I always felt like I could connect with people really easily. It didn’t matter where they came from or what they did, I always felt that if I could form a genuine connection with them, I could inspire them to do something differently as a result of that connection.

The premise about that power of connection still stands, but over time I realised that relying on that alone was quite naive. When Silence of the Lambs came out, I felt like I was [prison psychologist] Clarice and I could make those connections in the way she did with [serial killer] Hannibal Lecter. It inspired me to write my thesis on the topic, and I subsequently went to work in prisons. 

Sometimes just connecting with the inmates and their stories and backgrounds was enough, but many times it wasn’t.  It made me understand there were many other constraints – structures, politics, resources, motivation that also came into play.  I had to recognise that there was only so many things that I could control, and I learned to focus my time on those aspects.
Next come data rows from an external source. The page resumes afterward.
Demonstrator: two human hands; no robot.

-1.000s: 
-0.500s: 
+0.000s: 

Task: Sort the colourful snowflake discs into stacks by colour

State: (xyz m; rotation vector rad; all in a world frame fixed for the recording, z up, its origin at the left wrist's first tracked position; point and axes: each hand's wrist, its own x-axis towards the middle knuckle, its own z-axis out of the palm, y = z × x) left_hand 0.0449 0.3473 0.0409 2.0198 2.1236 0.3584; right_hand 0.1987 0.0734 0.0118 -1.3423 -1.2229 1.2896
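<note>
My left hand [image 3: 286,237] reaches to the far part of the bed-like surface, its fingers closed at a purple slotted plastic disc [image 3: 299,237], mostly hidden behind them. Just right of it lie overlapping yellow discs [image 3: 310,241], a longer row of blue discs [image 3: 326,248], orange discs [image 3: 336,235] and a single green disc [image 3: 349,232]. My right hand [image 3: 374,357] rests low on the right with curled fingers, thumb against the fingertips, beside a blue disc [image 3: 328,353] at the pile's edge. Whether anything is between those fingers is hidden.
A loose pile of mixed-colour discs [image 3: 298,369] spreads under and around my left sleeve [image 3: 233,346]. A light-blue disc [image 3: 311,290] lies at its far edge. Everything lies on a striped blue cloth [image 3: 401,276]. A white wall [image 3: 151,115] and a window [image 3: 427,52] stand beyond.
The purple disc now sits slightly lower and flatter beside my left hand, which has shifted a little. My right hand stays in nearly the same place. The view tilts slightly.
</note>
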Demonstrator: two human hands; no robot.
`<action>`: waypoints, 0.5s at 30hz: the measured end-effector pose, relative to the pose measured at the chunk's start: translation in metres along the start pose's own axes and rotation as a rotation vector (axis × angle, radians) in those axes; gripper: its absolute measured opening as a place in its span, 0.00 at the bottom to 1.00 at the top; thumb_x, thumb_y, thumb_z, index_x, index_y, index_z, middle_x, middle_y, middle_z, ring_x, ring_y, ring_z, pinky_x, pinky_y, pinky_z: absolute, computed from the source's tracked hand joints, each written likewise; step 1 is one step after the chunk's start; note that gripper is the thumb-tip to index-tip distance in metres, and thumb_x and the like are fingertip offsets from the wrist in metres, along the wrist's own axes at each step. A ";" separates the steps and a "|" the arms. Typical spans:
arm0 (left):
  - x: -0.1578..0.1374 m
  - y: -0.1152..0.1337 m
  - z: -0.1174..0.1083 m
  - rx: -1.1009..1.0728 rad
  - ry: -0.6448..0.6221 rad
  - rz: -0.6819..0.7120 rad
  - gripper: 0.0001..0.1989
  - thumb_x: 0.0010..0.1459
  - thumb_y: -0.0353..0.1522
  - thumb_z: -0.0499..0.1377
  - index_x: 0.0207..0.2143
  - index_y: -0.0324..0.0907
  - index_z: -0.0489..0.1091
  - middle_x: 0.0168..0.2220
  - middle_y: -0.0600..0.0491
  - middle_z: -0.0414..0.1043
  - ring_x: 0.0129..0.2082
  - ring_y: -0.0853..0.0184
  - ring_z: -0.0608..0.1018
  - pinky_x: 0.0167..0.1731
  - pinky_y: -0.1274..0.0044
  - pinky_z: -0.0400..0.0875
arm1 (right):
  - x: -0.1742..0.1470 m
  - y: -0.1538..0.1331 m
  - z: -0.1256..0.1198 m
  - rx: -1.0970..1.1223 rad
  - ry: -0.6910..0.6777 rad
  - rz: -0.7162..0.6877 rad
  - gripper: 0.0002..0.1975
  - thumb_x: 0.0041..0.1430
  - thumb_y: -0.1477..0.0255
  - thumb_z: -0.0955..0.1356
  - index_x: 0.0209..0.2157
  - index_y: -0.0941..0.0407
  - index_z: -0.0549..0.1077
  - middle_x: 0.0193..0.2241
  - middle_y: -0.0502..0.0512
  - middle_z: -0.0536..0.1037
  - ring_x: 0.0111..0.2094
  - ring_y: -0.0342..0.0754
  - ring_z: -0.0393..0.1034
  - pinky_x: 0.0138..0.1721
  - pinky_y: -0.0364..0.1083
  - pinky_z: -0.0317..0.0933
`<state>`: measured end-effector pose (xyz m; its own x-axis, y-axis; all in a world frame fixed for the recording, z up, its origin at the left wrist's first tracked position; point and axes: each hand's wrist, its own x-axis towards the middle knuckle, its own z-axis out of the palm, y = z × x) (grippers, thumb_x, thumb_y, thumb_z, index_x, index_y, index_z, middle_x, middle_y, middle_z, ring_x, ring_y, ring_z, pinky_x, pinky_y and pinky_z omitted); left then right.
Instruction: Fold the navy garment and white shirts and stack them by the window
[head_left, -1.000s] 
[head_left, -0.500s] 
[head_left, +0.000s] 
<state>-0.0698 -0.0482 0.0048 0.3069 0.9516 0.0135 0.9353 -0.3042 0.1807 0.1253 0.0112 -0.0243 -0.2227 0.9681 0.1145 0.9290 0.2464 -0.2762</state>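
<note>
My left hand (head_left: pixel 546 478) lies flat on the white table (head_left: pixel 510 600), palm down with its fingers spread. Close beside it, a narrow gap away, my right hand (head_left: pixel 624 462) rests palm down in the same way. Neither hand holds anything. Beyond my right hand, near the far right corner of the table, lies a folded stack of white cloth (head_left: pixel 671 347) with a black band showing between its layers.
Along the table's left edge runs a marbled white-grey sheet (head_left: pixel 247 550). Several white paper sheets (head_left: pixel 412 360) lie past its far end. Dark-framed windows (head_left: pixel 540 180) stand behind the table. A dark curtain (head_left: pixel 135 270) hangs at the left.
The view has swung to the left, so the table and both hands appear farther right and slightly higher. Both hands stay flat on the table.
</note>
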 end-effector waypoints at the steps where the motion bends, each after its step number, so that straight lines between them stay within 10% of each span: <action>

When I was working at Paramatta jail – which at the time was country’s oldest serving jail, a brand new maximum security prison was opening up in a nearby suburb called Silverwater. It was one of those Maxwell Smart kind of jails, quite fancy at the time.

There was an inmate at Parramatta who had been a long-term inmate and was really respected and liked by officers and inmates.  He was top of the chain, would sweep the floor of all the offices, that sort of stuff - a really steady pair of hands, and a bit of a “go to” for everybody.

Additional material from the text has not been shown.